Crédit photo PAR E. F.

« Il faut voter une loi avec un seuil de salariés plus élevé »

Faut-il publier le décret généralisant le CV anonyme ?

Généraliser le CV anonyme dans toutes les entreprises employant plus de 50 salariés n’aurait pas beaucoup de sens. Le gouvernement a conscience que la loi n’est pas applicable en l’état.

La grande erreur du législateur, en 2006, est d’avoir fixé un seuil si bas. Il aurait fallu commencer par les grandes entreprises. À l’époque, certaines étaient d’accord et équipées pour utiliser le CV anonyme. La solution serait de voter une loi avec un seuil plus élevé, par exemple 5000 salariés. Mais le patronat refuserait. En outre, les syndicats, les associations, les consultants RH n’y sont pas favorables.

À l’époque des réseaux sociaux, les candidats à l’embauche sont-ils demandeurs ?

Mais ces réseaux existent depuis toujours : ce sont la famille, les amis, les anciens d’écoles. Hier comme aujourd’hui, la question est de savoir comment obtenir davantage d’équité et de qualité dans le recrutement. Quant au phénomène des réseaux sociaux sur Internet, je me demande quelle part des embauches se fait effectivement par cette voie. Nous n’avons aucune visibilité. Je soutiens au contraire que les candidats sont demandeurs de méthodes de recrutement impersonnelles.

Le CV anonyme est-il efficace contre les discriminations ?

Plusieurs recherches en Suède, en Allemagne et aux Pays-Bas le confirment. En France, l’étude du Crest de 2011 démontre un effet positif du CV anonyme sur les chances d’embauche des femmes et des candidats âgés, car il réduit l’incidence de l’homophilie – un recruteur homme avantage un candidat homme. En revanche, la même étude conclut à un effet négatif pour les candidats issus de l’immigration.

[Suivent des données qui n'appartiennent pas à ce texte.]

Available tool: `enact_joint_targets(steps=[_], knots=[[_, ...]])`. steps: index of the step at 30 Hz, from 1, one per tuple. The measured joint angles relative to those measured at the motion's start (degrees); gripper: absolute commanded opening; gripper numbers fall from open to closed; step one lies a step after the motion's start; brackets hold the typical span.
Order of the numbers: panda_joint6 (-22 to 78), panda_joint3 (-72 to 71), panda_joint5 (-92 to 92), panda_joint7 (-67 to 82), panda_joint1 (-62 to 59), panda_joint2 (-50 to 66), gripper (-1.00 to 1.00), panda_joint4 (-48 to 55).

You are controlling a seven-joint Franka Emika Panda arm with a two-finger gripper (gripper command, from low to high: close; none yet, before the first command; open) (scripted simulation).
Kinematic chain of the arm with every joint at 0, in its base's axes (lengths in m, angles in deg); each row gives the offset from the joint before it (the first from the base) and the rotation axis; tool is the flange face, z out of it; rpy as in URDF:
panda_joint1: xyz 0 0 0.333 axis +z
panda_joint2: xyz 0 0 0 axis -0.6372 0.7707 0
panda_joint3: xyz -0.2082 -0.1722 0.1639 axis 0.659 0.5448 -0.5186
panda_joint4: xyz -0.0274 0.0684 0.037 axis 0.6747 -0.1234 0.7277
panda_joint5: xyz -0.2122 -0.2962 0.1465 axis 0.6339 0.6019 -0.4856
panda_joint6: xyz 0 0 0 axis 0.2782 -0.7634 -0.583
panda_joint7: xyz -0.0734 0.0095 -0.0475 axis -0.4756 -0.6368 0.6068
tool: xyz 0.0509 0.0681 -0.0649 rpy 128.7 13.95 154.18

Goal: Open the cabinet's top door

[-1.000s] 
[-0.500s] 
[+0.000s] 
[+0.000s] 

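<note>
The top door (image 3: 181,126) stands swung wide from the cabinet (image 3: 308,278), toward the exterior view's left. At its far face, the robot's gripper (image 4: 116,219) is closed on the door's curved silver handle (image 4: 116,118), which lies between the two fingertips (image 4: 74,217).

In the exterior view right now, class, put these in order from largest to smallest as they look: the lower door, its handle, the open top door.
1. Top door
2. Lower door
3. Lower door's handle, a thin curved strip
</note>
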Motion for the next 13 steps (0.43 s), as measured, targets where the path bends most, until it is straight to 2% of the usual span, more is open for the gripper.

Cela démontre soit un biais de l’échantillon – les entreprises testées ont joué les bons élèves –, soit qu’elles pratiquaient la discrimination positive en donnant un avantage à un CV moins attractif dès lors qu’elles connaissaient l’origine du candidat. Ce qui n’est pas normal non plus. Et pourtant, le gouvernement s’est, à l’époque, basé sur cette étude pour enterrer le CV anonyme.

Auteur

  • PAR E. F.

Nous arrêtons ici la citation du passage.